I buy grass-fed beef in 60 lb parcels for about $7/lb. While that sounds expensive (and I'll admit that it is), overall it's a good deal considering that the same meat in a fancy yuppie market would probably average twice that amount - or more. Another added bonus is that you don't get any pink slime.


----------



## CWS4322 (Mar 28, 2012)

Ground beef prices have really gone up around here--we feed ground beef to the dogs. We used to get it around $1.99/lb. Now it is $3.49. We are grinding meat for the dogs and feeding them more eggs (gee, wonder why?).


----------



## Bigjim68 (Mar 28, 2012)

I primarily buy whole primal ribeye or strip in cryovac.  Prices have gone up about 50% in the past year. From around 8/pound to 12.   Choice has not gone up as much, but it also has increased.  Near 7 as of today at Costco.

I attribute the rise in cost, other than the fact that everything has gone up, to increases in transportation costs, and the ethanol program, which has resulted in the tripling of corn prices.


----------



## Sir_Loin_of_Beef (Mar 28, 2012)

The price rise is due to the toll booths they just installed on the Chisholm Trail.


----------



## GLC (Mar 28, 2012)

This week in Central Texas:

Boneless Beef Chuck $2.97

Chuck Steak $3.99

Angus Boneless Chuck Pot Roast $2.99

NY Strip Steak $2.99 (Limit 2 - Reg. $3.99)

Sirloin Tip Steak, Wafer Thin $2.49

Choice London Broil $2.99

Last week, Prime Tenderloin pieces were about $22.


----------



## Bigjim68 (Mar 28, 2012)

GLC said:


> This week in Central Texas:
> 
> Boneless Beef Chuck $2.97
> 
> ...


Is that beef or possum?  Around here ground beef is higher than that.
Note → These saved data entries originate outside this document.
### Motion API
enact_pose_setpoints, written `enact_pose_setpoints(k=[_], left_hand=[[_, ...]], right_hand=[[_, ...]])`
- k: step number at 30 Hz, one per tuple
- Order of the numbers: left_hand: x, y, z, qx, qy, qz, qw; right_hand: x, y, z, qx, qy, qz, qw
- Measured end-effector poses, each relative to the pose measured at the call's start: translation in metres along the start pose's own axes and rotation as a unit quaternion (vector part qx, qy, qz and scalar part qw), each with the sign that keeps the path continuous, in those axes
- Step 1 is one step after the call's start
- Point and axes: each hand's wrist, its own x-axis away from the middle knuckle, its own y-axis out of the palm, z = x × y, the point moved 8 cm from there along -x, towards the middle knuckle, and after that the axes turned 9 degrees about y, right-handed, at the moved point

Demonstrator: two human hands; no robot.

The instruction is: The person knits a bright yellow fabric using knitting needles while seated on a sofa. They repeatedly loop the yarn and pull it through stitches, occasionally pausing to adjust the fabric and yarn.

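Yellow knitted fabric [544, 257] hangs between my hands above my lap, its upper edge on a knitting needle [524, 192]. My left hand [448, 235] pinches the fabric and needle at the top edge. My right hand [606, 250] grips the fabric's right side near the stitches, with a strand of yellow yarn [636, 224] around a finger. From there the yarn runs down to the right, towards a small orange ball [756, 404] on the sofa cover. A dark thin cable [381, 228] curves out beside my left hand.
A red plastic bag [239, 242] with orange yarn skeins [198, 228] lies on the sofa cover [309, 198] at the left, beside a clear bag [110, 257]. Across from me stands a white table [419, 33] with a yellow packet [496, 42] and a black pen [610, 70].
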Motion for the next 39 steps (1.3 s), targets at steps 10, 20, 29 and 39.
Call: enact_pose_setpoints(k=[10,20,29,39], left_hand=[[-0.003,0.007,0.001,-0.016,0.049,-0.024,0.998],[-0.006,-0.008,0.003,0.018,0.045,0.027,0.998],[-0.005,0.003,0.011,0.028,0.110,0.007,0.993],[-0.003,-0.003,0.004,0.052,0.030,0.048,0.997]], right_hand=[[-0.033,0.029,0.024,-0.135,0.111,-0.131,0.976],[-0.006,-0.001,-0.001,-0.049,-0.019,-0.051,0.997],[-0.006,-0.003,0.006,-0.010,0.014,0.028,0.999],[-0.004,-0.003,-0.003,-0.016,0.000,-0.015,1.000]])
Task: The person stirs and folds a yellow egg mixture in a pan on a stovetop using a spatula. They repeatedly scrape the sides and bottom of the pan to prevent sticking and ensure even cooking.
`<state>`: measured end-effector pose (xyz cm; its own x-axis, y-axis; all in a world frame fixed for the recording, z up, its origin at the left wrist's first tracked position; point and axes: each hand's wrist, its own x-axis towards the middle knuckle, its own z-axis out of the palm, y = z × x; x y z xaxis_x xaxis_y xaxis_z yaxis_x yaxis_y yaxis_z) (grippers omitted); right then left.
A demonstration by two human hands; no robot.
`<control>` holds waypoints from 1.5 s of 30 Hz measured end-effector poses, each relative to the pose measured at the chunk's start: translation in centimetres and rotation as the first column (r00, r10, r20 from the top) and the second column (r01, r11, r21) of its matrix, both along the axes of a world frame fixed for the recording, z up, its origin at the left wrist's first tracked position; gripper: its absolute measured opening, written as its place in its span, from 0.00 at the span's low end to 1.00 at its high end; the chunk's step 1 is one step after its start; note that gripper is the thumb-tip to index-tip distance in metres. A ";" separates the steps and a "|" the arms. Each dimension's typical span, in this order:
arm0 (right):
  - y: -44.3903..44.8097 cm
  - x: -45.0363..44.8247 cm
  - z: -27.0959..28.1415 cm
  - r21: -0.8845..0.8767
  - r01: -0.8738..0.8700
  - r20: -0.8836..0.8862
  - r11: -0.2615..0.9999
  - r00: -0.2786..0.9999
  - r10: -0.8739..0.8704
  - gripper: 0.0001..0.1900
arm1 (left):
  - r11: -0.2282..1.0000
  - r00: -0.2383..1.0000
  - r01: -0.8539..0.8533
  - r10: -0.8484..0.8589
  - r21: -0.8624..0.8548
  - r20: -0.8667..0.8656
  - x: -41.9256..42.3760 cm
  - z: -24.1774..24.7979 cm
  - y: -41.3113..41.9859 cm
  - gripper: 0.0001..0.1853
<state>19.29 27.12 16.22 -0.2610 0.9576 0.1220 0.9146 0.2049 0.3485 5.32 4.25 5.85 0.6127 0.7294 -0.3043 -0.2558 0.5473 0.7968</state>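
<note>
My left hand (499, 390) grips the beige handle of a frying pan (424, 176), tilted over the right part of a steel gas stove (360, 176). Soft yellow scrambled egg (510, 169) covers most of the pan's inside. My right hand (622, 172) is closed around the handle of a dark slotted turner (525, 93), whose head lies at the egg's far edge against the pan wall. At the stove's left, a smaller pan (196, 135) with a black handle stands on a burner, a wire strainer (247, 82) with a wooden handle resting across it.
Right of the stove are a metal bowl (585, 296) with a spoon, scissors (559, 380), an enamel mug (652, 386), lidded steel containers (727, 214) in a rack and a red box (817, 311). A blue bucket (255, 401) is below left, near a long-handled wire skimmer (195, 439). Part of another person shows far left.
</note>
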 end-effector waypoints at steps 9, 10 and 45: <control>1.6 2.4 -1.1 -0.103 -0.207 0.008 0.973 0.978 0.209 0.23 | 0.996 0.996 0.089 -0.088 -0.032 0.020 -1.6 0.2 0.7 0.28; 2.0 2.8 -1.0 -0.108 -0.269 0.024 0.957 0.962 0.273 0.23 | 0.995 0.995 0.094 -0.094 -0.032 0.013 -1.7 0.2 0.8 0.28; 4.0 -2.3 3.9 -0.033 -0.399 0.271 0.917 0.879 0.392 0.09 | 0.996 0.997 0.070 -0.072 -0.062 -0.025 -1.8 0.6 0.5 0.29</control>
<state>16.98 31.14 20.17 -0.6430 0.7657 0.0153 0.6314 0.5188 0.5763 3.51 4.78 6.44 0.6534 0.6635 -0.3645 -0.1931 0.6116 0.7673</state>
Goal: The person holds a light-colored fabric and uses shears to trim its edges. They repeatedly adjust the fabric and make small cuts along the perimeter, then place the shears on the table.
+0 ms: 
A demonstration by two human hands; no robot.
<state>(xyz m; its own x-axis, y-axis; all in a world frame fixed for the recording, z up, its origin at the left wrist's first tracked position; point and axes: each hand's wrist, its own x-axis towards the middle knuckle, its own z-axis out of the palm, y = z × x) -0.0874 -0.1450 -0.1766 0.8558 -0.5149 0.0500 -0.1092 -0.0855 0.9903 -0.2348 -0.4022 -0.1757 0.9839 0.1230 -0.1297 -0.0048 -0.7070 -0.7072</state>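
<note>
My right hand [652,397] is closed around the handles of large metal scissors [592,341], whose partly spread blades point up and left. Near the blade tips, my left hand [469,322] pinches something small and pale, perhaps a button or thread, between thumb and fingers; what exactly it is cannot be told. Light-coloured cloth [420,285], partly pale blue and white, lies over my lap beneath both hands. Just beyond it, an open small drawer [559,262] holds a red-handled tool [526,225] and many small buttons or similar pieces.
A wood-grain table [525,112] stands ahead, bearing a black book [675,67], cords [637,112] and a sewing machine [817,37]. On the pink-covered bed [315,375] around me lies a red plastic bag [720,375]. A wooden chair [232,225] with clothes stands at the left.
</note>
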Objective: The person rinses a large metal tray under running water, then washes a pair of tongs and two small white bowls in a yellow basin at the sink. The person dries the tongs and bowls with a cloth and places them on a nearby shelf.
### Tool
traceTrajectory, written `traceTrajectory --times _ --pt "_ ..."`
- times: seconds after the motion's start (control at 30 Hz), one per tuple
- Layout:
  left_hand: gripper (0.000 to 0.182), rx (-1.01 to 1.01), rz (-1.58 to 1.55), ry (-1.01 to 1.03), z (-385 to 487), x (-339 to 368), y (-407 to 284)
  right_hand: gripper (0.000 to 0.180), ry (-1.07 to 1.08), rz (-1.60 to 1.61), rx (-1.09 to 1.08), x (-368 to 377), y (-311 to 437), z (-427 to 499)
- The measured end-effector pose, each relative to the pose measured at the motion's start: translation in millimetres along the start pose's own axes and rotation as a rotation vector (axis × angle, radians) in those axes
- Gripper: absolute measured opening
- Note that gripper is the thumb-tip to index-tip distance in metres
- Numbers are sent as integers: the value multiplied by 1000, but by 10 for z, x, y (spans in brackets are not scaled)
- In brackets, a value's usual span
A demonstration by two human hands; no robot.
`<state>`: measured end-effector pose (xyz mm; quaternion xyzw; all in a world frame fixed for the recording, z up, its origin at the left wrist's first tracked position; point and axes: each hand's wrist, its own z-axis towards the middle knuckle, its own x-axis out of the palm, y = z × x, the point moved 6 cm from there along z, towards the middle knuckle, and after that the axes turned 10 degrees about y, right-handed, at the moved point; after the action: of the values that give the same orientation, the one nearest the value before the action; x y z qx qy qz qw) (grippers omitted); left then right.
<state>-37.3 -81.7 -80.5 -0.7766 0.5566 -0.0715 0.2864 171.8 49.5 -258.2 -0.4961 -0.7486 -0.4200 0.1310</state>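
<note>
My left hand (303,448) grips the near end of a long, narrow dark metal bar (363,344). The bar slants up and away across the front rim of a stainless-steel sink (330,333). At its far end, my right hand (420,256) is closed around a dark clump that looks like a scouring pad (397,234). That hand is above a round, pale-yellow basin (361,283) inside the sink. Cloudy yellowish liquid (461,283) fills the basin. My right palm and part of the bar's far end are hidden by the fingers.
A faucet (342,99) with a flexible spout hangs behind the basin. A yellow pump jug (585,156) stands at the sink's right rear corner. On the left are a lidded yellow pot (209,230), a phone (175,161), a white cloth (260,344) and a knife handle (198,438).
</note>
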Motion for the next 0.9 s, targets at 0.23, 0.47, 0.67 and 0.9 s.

Except for the prime tender.


----------



## Andy M. (Mar 28, 2012)

GLC said:


> ...Chuck Steak $3.99
> 
> NY Strip Steak $2.99 (Limit 2 - Reg. $3.99)
> 
> Choice London Broil $2.99...



This is interesting.  NY Strip the same price as or lower than chuck and London broil!


----------



## CharlieD (Mar 28, 2012)

I guess I should not really complain about price of kosher meat if the regular meat is expensive. I pay about $6.49 per pound of ground beef.


----------



## bakechef (Mar 28, 2012)

Steve Kroll said:


> You might want to look at bulk options.
> 
> I buy grass-fed beef in 60 lb parcels for about $7/lb. While that sounds expensive (and I'll admit that it is), overall it's a good deal considering that the same meat in a fancy yuppie market would probably average twice that amount - or more. Another added bonus is that you don't get any pink slime.



We have a beef CSA that comes in around $7 per pound (mixed boxes delivered to the farmer's market monthly) That seems like a good price for local, humanely raised, grass fed beef.


----------



## CWS4322 (Mar 28, 2012)

CharlieD said:


> I guess I should not really complain about price of kosher meat if the regular meat is expensive. I pay about $6.49 per pound of ground beef.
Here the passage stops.